I did rotate during F2L, but I was probably doing d/d' moves, so you didn't see the change (since you were looking at the U layer).


----------



## Dennis (Aug 30, 2007)

In the case you mention above, I allow myself to rotate either y or y' but not y2. But some cases are better with do d or d' and some cases you can do without rotating the cube at all ('true' mirroring...). And no, I also never use the B-side to minimze the rotations

Look here to see how I combine y's with d's and not rotations at all
http://www.cubeloop.com/php/cube/advanced.php?chapter=f2l_sym


----------



## crosman boy (Jun 9, 2009)

wow this is old...


----------



## Escher (Jun 9, 2009)

crosman boy said:


> wow this is old...



and for that you can have a medal.


----------



## badmephisto (Jun 9, 2009)

haha this had to be like one of my first posts here, back in the day when i was clueless.

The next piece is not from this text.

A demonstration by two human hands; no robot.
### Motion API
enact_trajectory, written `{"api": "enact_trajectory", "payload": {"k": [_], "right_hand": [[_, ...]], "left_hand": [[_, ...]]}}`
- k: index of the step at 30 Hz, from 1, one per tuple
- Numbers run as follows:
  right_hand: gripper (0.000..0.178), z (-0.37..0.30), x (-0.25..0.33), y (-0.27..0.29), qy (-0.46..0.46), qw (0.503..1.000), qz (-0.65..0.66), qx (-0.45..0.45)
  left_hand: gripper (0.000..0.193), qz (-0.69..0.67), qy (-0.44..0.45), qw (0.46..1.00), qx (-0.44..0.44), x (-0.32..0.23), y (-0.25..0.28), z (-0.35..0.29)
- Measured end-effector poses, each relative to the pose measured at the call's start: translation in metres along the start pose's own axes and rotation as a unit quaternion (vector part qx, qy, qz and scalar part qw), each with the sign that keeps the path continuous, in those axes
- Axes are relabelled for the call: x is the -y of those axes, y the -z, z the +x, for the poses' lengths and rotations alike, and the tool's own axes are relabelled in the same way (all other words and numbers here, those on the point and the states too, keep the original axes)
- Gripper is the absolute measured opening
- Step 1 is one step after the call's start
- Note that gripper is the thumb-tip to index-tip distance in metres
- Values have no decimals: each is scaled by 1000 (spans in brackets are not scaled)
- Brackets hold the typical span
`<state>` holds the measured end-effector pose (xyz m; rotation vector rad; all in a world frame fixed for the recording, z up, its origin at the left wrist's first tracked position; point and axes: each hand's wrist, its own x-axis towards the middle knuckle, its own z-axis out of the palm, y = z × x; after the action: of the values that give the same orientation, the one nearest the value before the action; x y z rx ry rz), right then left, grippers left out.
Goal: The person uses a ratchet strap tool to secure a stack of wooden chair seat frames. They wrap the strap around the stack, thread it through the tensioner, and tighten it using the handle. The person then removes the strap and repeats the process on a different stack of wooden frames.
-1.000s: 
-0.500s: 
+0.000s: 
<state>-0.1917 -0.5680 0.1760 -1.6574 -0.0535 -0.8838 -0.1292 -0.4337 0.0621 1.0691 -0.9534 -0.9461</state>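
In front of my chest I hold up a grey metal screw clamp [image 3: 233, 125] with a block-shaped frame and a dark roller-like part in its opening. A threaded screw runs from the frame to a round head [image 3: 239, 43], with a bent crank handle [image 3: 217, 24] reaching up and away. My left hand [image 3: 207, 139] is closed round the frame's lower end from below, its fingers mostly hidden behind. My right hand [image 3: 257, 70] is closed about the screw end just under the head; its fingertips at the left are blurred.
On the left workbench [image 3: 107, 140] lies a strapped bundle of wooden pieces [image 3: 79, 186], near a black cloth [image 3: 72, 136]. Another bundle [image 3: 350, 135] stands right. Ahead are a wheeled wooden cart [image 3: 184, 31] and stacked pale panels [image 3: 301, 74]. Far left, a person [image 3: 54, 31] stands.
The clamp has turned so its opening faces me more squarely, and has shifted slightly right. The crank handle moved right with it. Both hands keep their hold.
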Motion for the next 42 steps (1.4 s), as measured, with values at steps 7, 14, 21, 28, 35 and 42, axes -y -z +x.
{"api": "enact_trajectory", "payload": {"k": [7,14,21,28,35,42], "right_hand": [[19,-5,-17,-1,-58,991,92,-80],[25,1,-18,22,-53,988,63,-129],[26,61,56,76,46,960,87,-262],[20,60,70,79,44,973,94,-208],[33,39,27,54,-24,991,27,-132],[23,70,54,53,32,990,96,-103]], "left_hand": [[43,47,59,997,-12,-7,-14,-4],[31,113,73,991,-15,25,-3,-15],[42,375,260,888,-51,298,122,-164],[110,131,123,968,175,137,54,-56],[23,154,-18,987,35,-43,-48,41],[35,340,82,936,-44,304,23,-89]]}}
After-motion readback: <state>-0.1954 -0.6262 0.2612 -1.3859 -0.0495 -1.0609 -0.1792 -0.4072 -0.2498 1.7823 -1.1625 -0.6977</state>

Thanks a lot for bringing this back... /sarcasm


----------



## Cride5 (Jun 9, 2009)

I was wondering why no-one mentioned ZZ, but then I looked at the date


----------



## Deleted member 2864 (Jun 9, 2009)

Lol... uanoob. At least back then... now you rock.

I was going to give an example in the hopes of teaching the teacher... when I saw the date.


----------



## crosman boy (Jun 9, 2009)

look i brought the thread back to life/sarcasm


----------



## DAE_JA_VOO (Jun 10, 2009)

badmephisto said:


> haha this had to be like one of my first posts here, back in the day when i was clueless. Thanks a lot for bringing this back... /sarcasm



Did you eventually solve this problem?

Cube rotations are actually a problem for me ATM. I feel like my F2L suffers significantly from the 4 or 5 rotations I do during F2L, and I want to eliminate that.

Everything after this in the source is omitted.